Keep every word of the listing and reproduce it exactly, but set aside any image found there.
================
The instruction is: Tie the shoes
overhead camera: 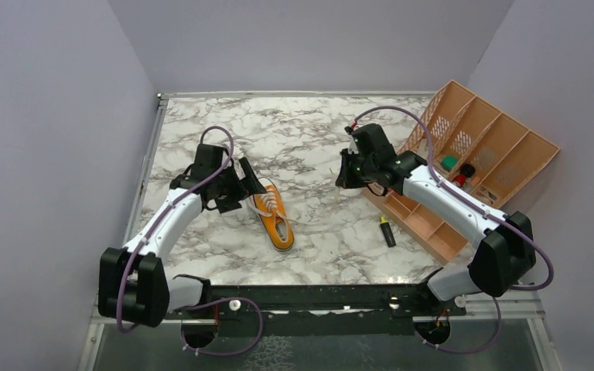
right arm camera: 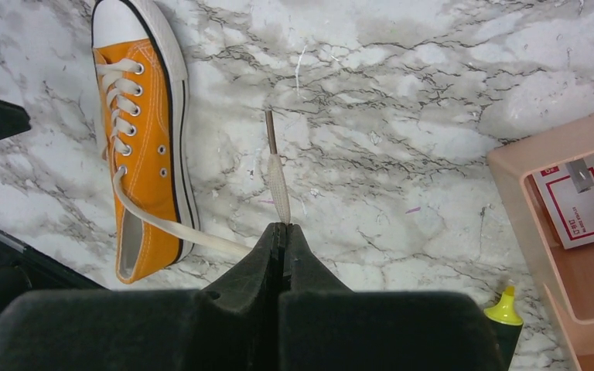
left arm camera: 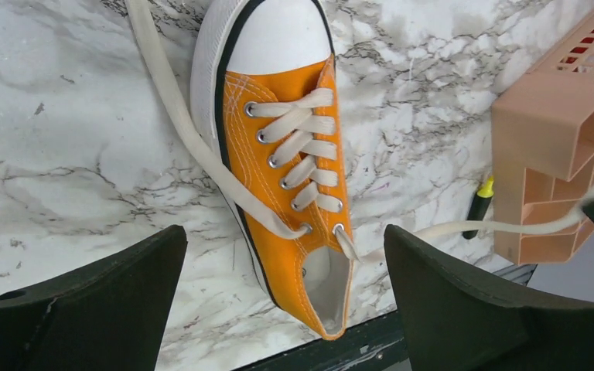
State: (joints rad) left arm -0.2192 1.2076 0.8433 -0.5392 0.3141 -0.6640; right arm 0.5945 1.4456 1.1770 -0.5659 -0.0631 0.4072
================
● **EXERCISE RESPONSE**:
The instruction is: Tie the shoes
overhead camera: 
right arm camera: 
left arm camera: 
State: (joints rad) left arm -0.2192 1.2076 0.8433 -0.5392 0.3141 -0.6640; right arm 0.5945 1.4456 1.1770 -0.5659 -0.0631 0.4072

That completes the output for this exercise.